At a recent Stone Industry Education event organized by Stone World and the Natural Stone Institute (NSI) and hosted by Arizona Tile at its facility in Beaverton, OR, Duane Naquin spoke to an audience of fabricators about several topics that could help improve their business. Naquin, who is the current president of NSI and co-founder of Stone Interiors, which has three locations in the southeast, shared some of his best practices that he has in place based on his own experiences of working in the stone industry for many years. One area Naquin touched on was providing a digital layout to a customer.

Naquin explained his company charges $250 for any digital layout, except if a customer buys from their luxury collection, comprised of exotic material. “There is a price involved in the digital layouts,” he said. “I have to take the time to move the slab and photograph it. Then one of our workers has to spend 30 minutes moving the layout around producing the options for the customer. When my luxury collections come off the truck, I photograph them right away and put them away. Then I can pull those when I need them.

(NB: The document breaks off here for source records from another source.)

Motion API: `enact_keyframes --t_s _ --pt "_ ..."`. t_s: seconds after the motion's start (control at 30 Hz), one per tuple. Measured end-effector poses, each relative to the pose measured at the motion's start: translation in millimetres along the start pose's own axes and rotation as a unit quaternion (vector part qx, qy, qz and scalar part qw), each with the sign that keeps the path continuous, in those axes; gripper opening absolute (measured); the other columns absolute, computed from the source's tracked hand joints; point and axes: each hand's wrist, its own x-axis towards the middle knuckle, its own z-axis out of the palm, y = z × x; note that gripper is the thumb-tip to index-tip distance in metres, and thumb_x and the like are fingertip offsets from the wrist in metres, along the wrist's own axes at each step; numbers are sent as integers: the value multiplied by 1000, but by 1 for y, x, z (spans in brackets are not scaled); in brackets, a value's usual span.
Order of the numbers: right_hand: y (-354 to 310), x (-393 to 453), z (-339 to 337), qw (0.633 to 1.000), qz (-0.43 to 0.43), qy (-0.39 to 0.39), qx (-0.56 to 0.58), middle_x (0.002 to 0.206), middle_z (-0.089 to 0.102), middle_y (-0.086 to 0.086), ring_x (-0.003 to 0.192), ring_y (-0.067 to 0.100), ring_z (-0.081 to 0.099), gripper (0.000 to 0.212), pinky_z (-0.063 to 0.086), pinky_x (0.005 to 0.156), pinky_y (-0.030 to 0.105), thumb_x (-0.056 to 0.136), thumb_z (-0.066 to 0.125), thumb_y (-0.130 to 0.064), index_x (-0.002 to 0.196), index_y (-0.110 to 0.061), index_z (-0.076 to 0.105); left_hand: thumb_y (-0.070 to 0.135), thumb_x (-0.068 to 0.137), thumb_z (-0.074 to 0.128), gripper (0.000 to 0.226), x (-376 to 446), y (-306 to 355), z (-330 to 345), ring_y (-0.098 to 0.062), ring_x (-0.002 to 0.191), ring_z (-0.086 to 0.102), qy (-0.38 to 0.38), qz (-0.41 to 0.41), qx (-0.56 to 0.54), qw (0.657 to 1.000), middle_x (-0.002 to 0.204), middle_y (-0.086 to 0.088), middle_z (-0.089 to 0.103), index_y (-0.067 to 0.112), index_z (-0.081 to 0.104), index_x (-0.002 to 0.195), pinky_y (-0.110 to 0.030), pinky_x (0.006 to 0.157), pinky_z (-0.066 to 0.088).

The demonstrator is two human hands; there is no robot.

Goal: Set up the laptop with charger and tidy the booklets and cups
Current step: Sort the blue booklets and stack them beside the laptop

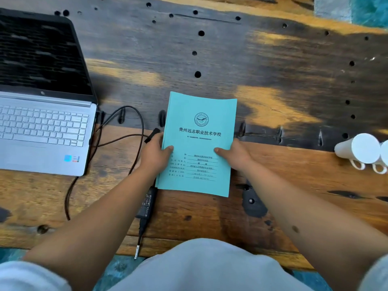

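Note:
A teal booklet (199, 133) with black printed text is held over the middle of the wooden table (273, 196). My left hand (154, 154) grips its left edge, thumb on the cover. My right hand (235, 155) grips its right edge the same way. An open silver laptop (42, 131) with a dark screen stands at the left. A black charger brick (148, 203) lies below the booklet's left corner, and its cable (137, 116) loops to the laptop's right side. White cups (361, 152) lie on their sides at the right edge.
The tabletop has many dark holes and slots across its far half. The table's front edge runs just above my lap, and a loose cable end (137, 248) hangs over it. Teal floor shows at the top right.

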Motion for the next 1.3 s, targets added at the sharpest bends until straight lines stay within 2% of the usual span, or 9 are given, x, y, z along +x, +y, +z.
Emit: enact_keyframes --t_s 0.1,0.23,0.4,0.57,0.73,0.87,1.0,1.13,1.3 --pt "-3 0 3 996 4 33 -78 124 65 6 109 27 62 49 45 75 29 87 69 -42 126 -14 56 26 93 63 44 0 -2 -4 -11 89 56 16 37 52 998 121 2 68 25 54 136 -24 72 42" --pt "2 -10 1 985 -1 106 -136 124 58 8 113 28 57 54 39 72 32 83 70 -47 121 -15 51 25 92 64 30 -5 1 -4 -17 87 60 44 65 111 991 111 -2 71 18 61 120 -25 69 37" --pt "15 -30 11 996 42 66 31 122 66 4 109 24 63 45 52 91 40 86 70 -36 124 -14 57 19 94 55 42 -27 -1 3 -31 102 60 57 60 117 990 114 -10 67 16 56 136 -33 82 45" --pt "22 -49 29 984 55 57 157 120 69 1 103 22 67 32 55 91 46 89 69 -24 119 -17 64 14 92 53 31 -30 1 2 -35 107 56 33 29 139 989 112 -19 63 3 63 120 -36 86 46" --pt "15 -50 29 982 62 65 164 117 70 0 102 23 67 28 55 91 46 89 69 -25 116 -18 66 15 91 50 34 -29 1 -7 -34 103 58 -6 15 146 989 117 -18 62 8 60 122 -36 82 48" --pt "16 -53 20 983 55 8 176 122 69 -1 102 19 67 27 55 89 38 90 68 -26 116 -20 66 21 94 56 47 -34 4 -6 -36 112 56 -57 27 172 983 128 -21 56 5 46 137 -34 88 45" --pt "19 -64 5 998 -37 31 -33 139 55 5 122 24 54 53 46 95 34 88 67 -36 137 -23 49 34 93 58 66 -56 10 -6 -31 133 42 -32 126 169 977 148 -13 42 12 27 148 -39 104 40" --pt "32 -97 -3 954 -77 74 -279 166 6 3 151 29 6 96 19 117 46 79 51 -73 155 -34 6 67 90 36 85 -94 4 -10 -29 150 11 0 168 353 920 165 -8 4 25 3 156 -48 116 29" --pt "53 -146 -2 917 -102 116 -368 162 -20 -5 150 29 -15 111 8 116 60 63 31 -93 152 -41 -8 85 76 14 95 -142 -5 -19 -29 151 -9 5 202 441 874 165 -7 -10 35 -4 155 -57 118 19"
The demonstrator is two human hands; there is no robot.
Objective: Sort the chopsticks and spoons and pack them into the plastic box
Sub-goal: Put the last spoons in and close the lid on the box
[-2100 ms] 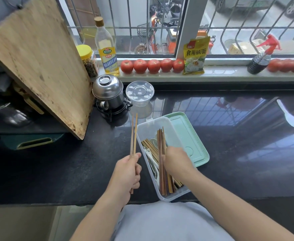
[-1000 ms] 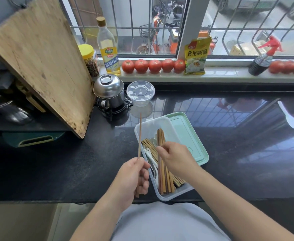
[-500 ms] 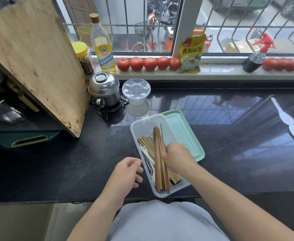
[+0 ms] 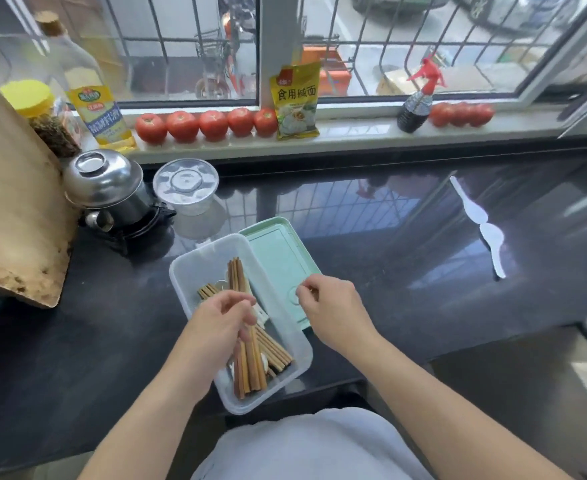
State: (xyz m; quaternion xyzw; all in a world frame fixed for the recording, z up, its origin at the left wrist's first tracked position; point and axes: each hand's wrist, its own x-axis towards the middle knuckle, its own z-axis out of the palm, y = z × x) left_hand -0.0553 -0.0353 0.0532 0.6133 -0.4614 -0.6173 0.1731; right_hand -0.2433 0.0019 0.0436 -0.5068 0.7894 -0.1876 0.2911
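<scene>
A clear plastic box [image 4: 184,268] lies on the black counter with a bundle of brown chopsticks [image 4: 248,368] lengthwise in it, over lighter chopsticks and a white spoon [image 4: 263,363]. My left hand [image 4: 216,327] is down in the box, its fingers closed round the middle of the brown bundle. My right hand [image 4: 333,310] hovers over the green lid [image 4: 278,251] lying beside the box, fingers loosely curled and holding nothing. Two white spoons [image 4: 475,216] lie on the counter far to the right.
A steel pot [image 4: 106,188] and a round clear container [image 4: 185,185] stand behind the box. A wooden cutting board [image 4: 11,202] leans at the left. On the sill are tomatoes [image 4: 212,124], an oil bottle [image 4: 94,105], a yellow packet [image 4: 297,102] and a spray bottle [image 4: 415,105].
My left hand put its light chopsticks into the box, came away empty, then reached in and took hold of the brown bundle. My right hand left the bundle and moved right over the lid.
</scene>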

“We will show them a layout based on the material we keep,” Naquin went on to say. “We are not doing crazy things in that layout like making the veining lineup perfectly. If they want to go to that level, we can show them those options, and what the price would be to achieve that.”

Naquin explained he doesn’t show a customer a layout with a perfect vein match because if something happens during the production process and the lineup is not perfect there will be an issue. “But if I show them ‘this,’ and we do ‘that,’ we have exceeded their expectation,” he said.

He went on to say the digital layout will show the direction the veins are running. “If they want to do something different, we show them what we can and can’t do, and we’ll go through the prices,” he said “We could tell them we need an extra 30 feet of material or another slab, and we will give them a price for those options. They then can tell us what they want to do.”